- Raw data
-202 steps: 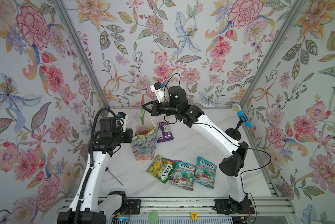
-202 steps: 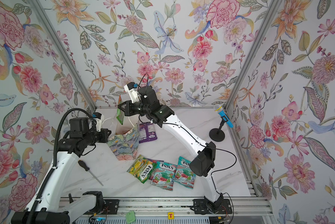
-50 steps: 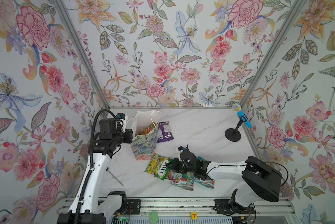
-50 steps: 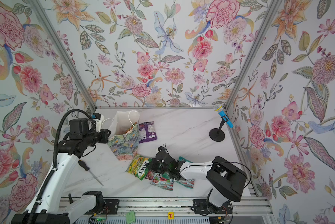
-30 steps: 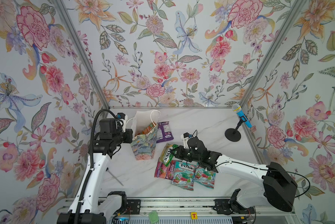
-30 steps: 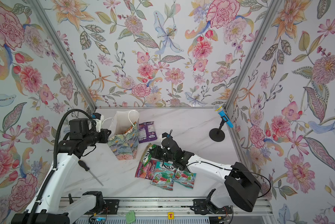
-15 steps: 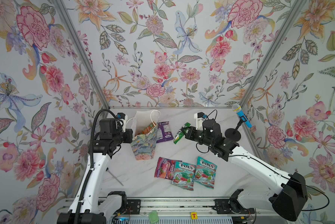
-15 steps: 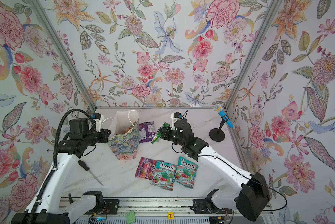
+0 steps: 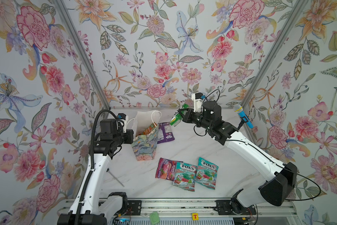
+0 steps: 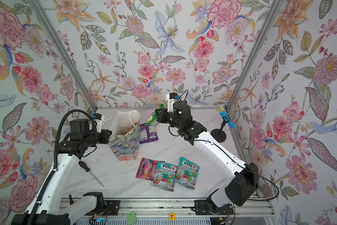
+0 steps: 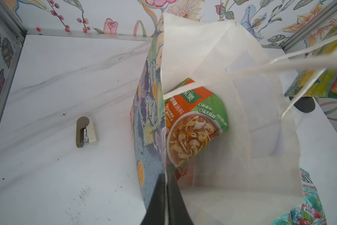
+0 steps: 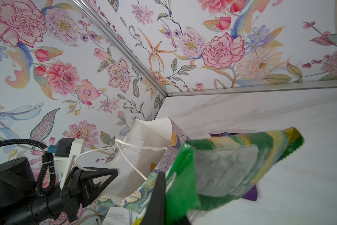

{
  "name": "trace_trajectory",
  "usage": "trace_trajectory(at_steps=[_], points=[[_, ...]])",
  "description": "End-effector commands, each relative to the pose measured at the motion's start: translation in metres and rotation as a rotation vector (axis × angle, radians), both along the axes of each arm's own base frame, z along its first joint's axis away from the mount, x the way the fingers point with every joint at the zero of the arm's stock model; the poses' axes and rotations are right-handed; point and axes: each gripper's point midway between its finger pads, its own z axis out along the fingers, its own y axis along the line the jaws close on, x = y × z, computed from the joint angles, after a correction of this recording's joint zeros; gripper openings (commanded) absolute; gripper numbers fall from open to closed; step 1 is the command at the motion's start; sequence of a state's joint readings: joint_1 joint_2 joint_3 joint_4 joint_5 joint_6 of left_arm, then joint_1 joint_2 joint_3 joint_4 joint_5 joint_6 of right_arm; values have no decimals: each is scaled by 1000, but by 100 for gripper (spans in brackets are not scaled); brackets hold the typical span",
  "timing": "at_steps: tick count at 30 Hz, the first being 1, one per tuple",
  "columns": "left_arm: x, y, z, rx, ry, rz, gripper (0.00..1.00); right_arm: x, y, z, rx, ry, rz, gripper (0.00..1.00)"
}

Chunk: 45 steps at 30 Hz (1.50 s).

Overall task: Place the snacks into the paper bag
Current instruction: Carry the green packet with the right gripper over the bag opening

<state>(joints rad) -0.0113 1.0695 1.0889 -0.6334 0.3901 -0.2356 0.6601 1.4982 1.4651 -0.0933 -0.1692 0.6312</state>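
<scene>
The right arm [image 9: 247,152] rises from the near rail, its elbow low at the near right. Its forearm slopes up toward the far wall and its wrist lies level, pointing left at the bag. The right gripper [image 9: 178,116] hangs in the air just right of the bag's mouth, its jaws pressed together on one edge of a green pouch [image 9: 175,119] with yellow streaks; no writing on it can be read. The left arm [image 9: 93,175] stands nearly upright from the near left, with its wrist bent level toward the right. The left gripper [image 11: 165,180] pinches the paper bag [image 9: 145,145] by its left rim, 1 finger inside and 1 outside. The bag stands upright and open on the marble table [image 9: 183,148], white inside, with an orange and green soup packet [image 11: 193,124] bearing Chinese characters leaning in it. Near the front lie 2 teal pouches [image 9: 184,175] marked "FOX'S MINT BLOSSOM", overlapping, and a pink pouch [image 9: 164,170] marked "BERRIES" is tucked under the left one. A purple pouch [image 10: 149,133] marked "FOX'S" lies just beside the bag, on its far right. A blue microphone [image 9: 242,116] stands at the far right, a screwdriver [image 10: 90,173] lies beside the left arm, and a small stapler [image 11: 85,132] sits left of the bag.
</scene>
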Motion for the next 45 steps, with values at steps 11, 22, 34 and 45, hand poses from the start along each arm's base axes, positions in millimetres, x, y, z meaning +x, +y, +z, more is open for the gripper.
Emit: trace_trajectory(at_steps=[11, 22, 34, 45], points=[[-4, 1, -14, -16, 58, 1, 6, 25, 26, 79, 86, -176, 48, 0], [-5, 0, -14, -18, 59, 0, 6, 48, 55, 109, 127, -219, 103, 0], [-6, 0, -15, -16, 59, -2, 6, 39, 117, 114, 136, -214, 276, 0], [-6, 0, -15, -16, 58, -4, 6, -4, 153, 88, 97, -148, 426, 0]])
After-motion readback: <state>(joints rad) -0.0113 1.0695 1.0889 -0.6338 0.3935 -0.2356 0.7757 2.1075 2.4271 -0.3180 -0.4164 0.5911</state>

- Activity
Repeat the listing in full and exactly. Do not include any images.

- Final answer
-202 steps: 
-202 steps: 
-50 steps: 
-50 steps: 
-30 steps: 
-30 steps: 
-15 steps: 
-15 steps: 
+0 steps: 
+0 steps: 
+0 steps: 
+0 steps: 

{
  "name": "trace_trajectory",
  "usage": "trace_trajectory(at_steps=[_], points=[[_, ...]])",
  "description": "End-effector commands, each relative to the pose measured at the motion's start: translation in metres and rotation as a rotation vector (axis × angle, radians), both along the axes of each arm's own base frame, z along its first joint's axis away from the mount, x the way the fingers point with every joint at the zero of the arm's stock model; the poses' axes and rotations are right-handed; point and axes: each gripper's point midway between its finger pads, its own z axis out along the fingers, its own y axis along the line the jaws close on, x = y × z, computed from the joint angles, after a correction of this recording's joint zeros; gripper openings (commanded) absolute; gripper numbers fall from open to closed; step 1 is the command at the motion's start; sequence of a state's joint readings: joint_1 joint_2 joint_3 joint_4 joint_5 joint_6 of left_arm, then joint_1 joint_2 joint_3 joint_4 joint_5 joint_6 of right_arm; values have no decimals: each is scaled by 1000, but by 100 for gripper (spans in brackets are not scaled); brackets hold the typical span",
  "timing": "at_steps: tick count at 30 Hz, the first being 1, one per tuple",
  "columns": "left_arm: x, y, z, rx, ry, rz, gripper (0.00..1.00); right_arm: x, y, z, rx, ry, rz, gripper (0.00..1.00)"
}

Chunk: 45 steps at 30 Hz (1.50 s).

Overall task: Place the snacks into the paper bag
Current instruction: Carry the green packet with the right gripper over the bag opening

<state>(joints rad) -0.0113 1.0695 1.0889 -0.6334 0.3901 -0.2356 0.6601 1.4982 1.4651 -0.0933 -0.1692 0.6312</state>
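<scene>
The right arm [image 9: 247,152] rises from the near rail, its elbow low at the near right. Its forearm slopes up toward the far wall and its wrist lies level, pointing left at the bag. The right gripper [image 9: 178,116] hangs in the air just right of the bag's mouth, its jaws pressed together on one edge of a green pouch [image 9: 175,119] with yellow streaks; no writing on it can be read. The left arm [image 9: 93,175] stands nearly upright from the near left, with its wrist bent level toward the right. The left gripper [image 11: 165,180] pinches the paper bag [image 9: 145,145] by its left rim, 1 finger inside and 1 outside. The bag stands upright and open on the marble table [image 9: 183,148], white inside, with an orange and green soup packet [image 11: 193,124] bearing Chinese characters leaning in it. Near the front lie 2 teal pouches [image 9: 184,175] marked "FOX'S MINT BLOSSOM", overlapping, and a pink pouch [image 9: 164,170] marked "BERRIES" is tucked under the left one. A purple pouch [image 10: 149,133] marked "FOX'S" lies just beside the bag, on its far right. A blue microphone [image 9: 242,116] stands at the far right, a screwdriver [image 10: 90,173] lies beside the left arm, and a small stapler [image 11: 85,132] sits left of the bag.
</scene>
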Motion for the next 45 steps, with values at steps 11, 22, 34 and 45, hand poses from the start along each arm's base axes, positions in millimetres, x, y, z meaning +x, +y, +z, more is open for the gripper.
Emit: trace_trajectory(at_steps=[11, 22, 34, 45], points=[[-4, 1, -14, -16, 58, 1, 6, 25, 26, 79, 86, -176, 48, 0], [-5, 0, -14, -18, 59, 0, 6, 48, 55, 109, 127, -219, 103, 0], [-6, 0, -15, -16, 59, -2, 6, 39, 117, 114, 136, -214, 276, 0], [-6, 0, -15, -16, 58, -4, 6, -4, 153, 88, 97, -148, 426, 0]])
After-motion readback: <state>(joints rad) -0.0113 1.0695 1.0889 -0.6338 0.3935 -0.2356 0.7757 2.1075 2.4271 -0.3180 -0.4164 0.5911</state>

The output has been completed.